4.1. Results of the analysis of quantitative data
The results of the statistical analysis of scored written responses to the scientific process item (NSB) and the scored Likert items and written responses to the nature of science questionnaire (SUSSI) are outlined and compared in the following sections.
4.1.1. Pre/post differences in scientific process scores
Table 1 shows the results of the written responses to the National Science Board (2018) question: “What does it mean to study something scientifically?” The results of the mixed-model analysis show that the mean score dropped from 0.56 in the pretest to 0.47 in the posttest. However, the estimated difference in posttest scores of −0.09 (p = 0.36) was not significant. Based on the score classification system (Oliver, 2008), the percentage of students classified as “scientifically literate” dropped from 14% in the pretest to 11% in the posttest.
Raw Percent and Mean Score Differences for the National Science Board Scientific Process Question: “What Does It Mean to Study Something Scientifically?”
The significance level for p-value is 0.05. A negative value for estimated difference represents a decrease in the posttest mean score.
Classified scientifically literate if score ≥3; scientifically illiterate if score <3 (Oliver 2008).
4.1.2. Pre/post differences in NOS Likert scores
Student Likert scores decreased slightly from pre to post in five of the six NOS themes. For the “Observations and Inferences” theme, the estimated difference of −0.28 is a significant difference (p = 0.002) such that scores decreased posttest (refer to Table 2). For the “Society and Culture” theme, the results show a marginally significant decrease in posttest scores with an estimated difference of −0.15 (p = 0.047). The only increase in posttest scores across all themes was observed for the “Creativity and Imagination” theme; however, the estimated difference of 0.05 (p = 0.556) was not statistically significant.
Mean Score Differences for Nature of Science Likert Items by Theme
The scale is a 3-point scale from 1 (naive views) to 3 (informed views). The significance level for p-value is 0.05. Significant p-values are in bold. A negative value for Estimated Difference represents a decrease in the posttest mean score, while a positive value represents an increase in the posttest mean score.
We note that the size of the mean differences was small and that the overall quality of the responses remained relatively consistent across pre- and posttests. The box plot in Fig. 1 compares the distributions of the pre and post overall Likert scores—that is, the average of all six theme scores—in terms of median and quartiles. Although the median did not change from pre to post (1.67), the overall posttest scores were more variable, with an increase in the distribution of the lower quartile toward lower scores.

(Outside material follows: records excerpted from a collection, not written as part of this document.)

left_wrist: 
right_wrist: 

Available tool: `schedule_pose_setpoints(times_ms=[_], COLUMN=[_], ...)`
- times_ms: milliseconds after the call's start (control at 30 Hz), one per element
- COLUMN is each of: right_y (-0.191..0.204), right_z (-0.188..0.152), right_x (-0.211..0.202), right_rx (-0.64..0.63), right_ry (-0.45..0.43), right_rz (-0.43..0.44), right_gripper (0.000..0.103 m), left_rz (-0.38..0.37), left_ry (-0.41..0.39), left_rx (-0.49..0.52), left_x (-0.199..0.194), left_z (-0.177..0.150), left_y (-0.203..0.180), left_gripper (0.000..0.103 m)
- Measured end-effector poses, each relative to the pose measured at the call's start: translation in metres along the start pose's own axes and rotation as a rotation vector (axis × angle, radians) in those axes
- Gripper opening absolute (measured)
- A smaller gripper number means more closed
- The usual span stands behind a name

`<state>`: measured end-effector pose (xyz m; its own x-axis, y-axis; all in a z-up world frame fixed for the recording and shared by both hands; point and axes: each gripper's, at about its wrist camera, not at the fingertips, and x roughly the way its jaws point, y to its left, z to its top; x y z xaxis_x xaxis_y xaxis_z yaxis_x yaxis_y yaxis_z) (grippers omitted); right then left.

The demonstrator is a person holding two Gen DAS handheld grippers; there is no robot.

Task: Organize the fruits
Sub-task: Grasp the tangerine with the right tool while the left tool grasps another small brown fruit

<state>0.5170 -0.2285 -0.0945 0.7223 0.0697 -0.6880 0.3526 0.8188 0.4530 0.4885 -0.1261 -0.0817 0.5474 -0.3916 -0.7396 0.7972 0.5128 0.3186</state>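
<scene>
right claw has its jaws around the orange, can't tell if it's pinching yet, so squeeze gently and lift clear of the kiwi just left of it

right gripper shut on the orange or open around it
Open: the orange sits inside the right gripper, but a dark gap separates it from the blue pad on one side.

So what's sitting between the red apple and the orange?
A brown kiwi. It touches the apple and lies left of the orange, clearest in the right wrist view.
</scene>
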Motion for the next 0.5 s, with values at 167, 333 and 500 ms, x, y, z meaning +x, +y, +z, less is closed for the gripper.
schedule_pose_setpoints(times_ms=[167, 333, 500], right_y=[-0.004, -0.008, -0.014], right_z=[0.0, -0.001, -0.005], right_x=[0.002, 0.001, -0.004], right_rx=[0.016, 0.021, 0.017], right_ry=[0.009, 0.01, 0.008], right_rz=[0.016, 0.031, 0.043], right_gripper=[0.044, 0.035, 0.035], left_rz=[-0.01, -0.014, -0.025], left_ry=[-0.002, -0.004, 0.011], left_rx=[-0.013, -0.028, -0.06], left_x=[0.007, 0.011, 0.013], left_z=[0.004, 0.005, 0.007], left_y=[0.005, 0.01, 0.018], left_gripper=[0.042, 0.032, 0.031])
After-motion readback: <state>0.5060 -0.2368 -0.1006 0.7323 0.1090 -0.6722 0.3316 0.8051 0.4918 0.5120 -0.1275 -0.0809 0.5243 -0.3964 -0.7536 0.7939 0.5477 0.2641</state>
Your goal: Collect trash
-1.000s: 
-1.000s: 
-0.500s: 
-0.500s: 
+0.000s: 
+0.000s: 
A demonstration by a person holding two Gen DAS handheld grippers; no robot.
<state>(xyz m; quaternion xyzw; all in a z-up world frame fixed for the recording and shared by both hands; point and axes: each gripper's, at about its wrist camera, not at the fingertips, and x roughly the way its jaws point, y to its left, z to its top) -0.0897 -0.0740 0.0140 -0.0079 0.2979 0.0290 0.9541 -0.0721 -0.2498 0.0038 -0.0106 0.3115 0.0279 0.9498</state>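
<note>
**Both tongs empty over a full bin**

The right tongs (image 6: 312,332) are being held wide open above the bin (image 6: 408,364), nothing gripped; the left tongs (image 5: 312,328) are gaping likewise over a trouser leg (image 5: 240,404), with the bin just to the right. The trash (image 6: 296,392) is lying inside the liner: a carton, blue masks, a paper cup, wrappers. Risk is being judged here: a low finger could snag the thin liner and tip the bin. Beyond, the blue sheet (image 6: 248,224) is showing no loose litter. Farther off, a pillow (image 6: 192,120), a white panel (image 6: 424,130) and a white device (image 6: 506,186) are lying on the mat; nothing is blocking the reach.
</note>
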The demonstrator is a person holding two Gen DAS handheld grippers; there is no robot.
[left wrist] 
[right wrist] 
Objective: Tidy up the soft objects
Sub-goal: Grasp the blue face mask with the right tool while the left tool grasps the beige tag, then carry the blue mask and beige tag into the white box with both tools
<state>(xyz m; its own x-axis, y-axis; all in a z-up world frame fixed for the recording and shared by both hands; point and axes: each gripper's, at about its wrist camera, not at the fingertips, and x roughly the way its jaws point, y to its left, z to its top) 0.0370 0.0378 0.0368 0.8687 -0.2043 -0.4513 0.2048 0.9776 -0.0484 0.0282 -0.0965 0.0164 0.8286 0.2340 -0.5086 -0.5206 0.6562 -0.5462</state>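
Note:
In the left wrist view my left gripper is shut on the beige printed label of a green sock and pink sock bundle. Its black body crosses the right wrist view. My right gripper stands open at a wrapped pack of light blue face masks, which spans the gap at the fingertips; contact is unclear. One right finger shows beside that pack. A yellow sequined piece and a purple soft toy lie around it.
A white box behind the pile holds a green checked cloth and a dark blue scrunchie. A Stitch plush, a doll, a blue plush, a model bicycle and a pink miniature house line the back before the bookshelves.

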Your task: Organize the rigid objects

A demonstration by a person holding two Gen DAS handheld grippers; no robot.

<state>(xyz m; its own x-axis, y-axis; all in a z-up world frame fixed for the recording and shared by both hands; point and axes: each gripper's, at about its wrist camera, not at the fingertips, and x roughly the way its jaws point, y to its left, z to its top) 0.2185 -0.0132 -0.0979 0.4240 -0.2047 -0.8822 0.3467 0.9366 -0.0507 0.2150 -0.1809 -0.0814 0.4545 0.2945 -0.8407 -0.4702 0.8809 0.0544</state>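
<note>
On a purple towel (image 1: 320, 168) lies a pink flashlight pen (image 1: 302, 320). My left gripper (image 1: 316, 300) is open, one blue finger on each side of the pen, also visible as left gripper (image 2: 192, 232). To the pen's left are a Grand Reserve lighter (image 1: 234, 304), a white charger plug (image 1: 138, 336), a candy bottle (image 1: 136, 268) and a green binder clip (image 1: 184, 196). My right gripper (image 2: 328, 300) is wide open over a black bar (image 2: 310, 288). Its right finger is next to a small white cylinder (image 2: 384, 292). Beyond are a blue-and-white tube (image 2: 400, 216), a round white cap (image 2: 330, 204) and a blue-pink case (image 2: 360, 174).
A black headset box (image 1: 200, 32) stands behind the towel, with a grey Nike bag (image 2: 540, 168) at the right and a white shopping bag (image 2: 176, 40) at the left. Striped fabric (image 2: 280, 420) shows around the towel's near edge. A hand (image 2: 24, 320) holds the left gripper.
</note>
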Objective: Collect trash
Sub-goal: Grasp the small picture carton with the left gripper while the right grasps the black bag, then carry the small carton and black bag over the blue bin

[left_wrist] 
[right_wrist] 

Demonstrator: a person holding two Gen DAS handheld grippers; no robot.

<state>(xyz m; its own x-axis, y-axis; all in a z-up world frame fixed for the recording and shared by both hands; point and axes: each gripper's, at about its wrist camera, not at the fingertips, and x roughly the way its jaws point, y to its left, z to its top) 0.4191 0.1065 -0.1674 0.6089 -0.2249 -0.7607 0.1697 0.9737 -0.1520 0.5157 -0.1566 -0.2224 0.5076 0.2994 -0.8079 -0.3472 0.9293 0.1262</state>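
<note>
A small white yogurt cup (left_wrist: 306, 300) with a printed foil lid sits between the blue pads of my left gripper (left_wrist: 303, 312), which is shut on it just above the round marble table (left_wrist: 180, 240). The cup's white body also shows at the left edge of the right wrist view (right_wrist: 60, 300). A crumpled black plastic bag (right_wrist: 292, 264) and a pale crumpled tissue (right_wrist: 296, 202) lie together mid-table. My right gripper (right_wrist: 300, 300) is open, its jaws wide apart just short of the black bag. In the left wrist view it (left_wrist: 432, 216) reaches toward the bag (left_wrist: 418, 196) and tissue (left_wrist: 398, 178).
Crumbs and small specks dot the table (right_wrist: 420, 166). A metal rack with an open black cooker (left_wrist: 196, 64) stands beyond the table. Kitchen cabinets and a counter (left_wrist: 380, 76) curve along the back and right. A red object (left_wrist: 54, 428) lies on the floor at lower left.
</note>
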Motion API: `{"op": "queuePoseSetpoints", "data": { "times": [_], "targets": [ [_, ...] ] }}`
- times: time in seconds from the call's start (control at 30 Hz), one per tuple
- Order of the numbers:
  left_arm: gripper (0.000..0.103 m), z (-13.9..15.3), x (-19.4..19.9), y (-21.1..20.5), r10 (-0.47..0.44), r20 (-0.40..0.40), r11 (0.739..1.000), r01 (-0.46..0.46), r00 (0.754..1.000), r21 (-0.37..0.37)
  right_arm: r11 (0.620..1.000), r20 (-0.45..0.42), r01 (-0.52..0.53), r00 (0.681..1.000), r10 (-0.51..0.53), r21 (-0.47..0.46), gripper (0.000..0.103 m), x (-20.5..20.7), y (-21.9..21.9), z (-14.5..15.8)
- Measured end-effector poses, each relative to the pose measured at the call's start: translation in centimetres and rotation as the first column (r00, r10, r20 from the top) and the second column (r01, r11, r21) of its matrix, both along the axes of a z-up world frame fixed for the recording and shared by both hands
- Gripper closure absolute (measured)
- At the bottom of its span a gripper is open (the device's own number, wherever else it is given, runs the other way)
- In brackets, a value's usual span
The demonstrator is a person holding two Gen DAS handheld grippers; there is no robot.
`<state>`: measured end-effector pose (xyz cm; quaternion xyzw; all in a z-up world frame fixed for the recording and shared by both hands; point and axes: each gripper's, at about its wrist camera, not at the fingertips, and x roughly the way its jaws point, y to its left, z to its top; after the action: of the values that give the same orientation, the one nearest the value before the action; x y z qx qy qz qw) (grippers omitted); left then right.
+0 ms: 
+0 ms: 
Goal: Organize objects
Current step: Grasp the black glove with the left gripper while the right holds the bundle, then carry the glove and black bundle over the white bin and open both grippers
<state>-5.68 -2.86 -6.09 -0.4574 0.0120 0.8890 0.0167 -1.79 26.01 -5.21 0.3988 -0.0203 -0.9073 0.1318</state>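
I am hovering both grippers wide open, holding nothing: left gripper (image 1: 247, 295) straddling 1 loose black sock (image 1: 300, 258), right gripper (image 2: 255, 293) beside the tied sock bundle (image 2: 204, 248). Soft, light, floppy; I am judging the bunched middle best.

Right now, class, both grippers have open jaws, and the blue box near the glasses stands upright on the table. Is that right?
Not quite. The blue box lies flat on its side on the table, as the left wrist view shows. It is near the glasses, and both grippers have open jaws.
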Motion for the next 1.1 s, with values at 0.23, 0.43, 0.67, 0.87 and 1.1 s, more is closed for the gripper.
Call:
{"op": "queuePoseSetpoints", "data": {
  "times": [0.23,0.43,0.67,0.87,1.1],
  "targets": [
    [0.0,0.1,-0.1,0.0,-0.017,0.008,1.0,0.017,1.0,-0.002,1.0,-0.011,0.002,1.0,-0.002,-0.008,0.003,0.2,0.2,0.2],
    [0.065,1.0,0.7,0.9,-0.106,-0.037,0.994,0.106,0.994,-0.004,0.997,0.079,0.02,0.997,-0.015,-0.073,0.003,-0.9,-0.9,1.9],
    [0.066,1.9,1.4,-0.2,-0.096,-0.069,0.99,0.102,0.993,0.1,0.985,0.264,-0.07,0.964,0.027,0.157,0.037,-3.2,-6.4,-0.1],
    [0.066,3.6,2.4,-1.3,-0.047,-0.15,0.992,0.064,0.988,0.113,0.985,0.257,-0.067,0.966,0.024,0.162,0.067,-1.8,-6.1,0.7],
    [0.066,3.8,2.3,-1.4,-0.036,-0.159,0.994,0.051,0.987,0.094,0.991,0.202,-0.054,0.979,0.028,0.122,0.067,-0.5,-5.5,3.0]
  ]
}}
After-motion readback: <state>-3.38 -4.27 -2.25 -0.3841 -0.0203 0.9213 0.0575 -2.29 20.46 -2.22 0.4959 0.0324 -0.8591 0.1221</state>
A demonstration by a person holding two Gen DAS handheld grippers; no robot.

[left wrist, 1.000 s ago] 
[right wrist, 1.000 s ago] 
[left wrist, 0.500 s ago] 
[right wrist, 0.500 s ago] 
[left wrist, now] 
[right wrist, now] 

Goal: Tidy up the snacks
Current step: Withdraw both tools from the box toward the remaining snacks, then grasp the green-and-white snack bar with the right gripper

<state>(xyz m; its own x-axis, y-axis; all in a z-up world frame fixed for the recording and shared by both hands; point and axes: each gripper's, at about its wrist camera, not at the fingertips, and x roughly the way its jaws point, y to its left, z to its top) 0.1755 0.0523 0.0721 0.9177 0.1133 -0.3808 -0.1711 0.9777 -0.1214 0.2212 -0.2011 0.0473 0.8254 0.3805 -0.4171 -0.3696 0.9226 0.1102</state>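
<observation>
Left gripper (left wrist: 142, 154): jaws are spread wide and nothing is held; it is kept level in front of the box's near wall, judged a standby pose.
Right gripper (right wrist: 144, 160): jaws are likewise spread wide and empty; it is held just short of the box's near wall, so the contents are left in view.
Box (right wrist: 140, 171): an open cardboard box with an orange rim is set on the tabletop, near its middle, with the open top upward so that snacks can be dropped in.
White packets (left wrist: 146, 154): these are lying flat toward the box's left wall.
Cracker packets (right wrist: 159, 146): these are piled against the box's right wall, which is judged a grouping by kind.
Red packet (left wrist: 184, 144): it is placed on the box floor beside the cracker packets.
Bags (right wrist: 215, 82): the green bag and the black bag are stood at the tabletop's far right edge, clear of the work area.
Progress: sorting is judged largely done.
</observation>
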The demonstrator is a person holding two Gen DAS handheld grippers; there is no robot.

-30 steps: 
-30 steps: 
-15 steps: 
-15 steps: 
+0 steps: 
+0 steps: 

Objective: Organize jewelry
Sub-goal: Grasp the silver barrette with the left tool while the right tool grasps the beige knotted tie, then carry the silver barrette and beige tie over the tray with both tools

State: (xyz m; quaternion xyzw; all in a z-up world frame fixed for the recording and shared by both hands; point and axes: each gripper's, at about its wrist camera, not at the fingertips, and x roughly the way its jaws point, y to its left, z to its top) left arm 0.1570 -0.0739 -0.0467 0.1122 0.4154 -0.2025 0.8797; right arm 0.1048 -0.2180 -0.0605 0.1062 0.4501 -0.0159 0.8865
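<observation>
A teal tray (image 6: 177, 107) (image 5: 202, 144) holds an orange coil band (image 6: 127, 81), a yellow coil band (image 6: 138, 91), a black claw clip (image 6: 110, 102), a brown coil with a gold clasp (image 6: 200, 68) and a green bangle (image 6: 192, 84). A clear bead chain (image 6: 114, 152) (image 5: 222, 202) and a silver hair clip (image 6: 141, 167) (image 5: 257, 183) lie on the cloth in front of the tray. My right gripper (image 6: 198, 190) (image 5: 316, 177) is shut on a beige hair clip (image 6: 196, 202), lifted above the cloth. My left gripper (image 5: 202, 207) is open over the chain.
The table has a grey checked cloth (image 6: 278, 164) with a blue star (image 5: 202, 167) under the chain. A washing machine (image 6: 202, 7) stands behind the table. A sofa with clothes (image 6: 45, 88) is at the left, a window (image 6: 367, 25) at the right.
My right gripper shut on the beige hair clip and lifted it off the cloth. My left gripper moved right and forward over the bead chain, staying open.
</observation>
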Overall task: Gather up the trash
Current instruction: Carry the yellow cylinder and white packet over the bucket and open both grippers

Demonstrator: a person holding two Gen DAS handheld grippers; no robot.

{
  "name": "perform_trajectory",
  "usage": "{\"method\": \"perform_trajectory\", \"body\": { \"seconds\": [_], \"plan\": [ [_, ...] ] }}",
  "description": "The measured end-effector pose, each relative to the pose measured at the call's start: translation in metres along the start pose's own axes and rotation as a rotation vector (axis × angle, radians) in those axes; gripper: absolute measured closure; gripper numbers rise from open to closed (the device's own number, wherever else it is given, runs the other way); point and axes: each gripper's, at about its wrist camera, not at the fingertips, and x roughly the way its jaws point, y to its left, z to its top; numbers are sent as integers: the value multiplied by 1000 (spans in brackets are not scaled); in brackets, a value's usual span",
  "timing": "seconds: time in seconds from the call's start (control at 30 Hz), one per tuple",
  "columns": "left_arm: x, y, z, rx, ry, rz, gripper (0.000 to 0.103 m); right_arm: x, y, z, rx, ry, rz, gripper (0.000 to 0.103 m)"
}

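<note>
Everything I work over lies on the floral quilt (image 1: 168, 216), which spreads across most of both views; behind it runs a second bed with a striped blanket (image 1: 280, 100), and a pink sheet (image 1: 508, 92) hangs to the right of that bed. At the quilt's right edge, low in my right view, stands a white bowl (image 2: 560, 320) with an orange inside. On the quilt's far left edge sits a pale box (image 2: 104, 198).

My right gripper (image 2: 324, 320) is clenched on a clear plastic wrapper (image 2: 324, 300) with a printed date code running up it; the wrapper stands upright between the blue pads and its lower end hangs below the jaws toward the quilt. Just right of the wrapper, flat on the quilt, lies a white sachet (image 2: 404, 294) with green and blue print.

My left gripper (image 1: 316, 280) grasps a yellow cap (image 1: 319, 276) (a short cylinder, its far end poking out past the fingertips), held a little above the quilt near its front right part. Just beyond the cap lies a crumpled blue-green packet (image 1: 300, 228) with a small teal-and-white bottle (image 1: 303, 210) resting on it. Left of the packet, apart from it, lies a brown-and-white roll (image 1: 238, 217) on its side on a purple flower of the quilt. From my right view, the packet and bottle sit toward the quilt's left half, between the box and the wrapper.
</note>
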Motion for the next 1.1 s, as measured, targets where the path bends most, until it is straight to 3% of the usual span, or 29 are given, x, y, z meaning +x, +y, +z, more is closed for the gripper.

Box plot comparing pre- and postdistribution of overall scores (average of all six theme scores) for Likert items. Although the median did not change from pre to post (1.67), the variance is greater in posttest scores toward lower scores, indicating an overall decrease in scores. Dots represent outliers.
4.1.3. Pre/post differences in NOS written response scores
The results of the mixed-model analysis of written response scores outlined in Table 3 show that, compared with the Likert scores, there were more increases in the posttest written response scores. Posttest scores slightly increased for the themes of “Tentativeness,” “Creativity and Imagination,” and “Scientific Methods”; however, none of the positive estimated differences were significant.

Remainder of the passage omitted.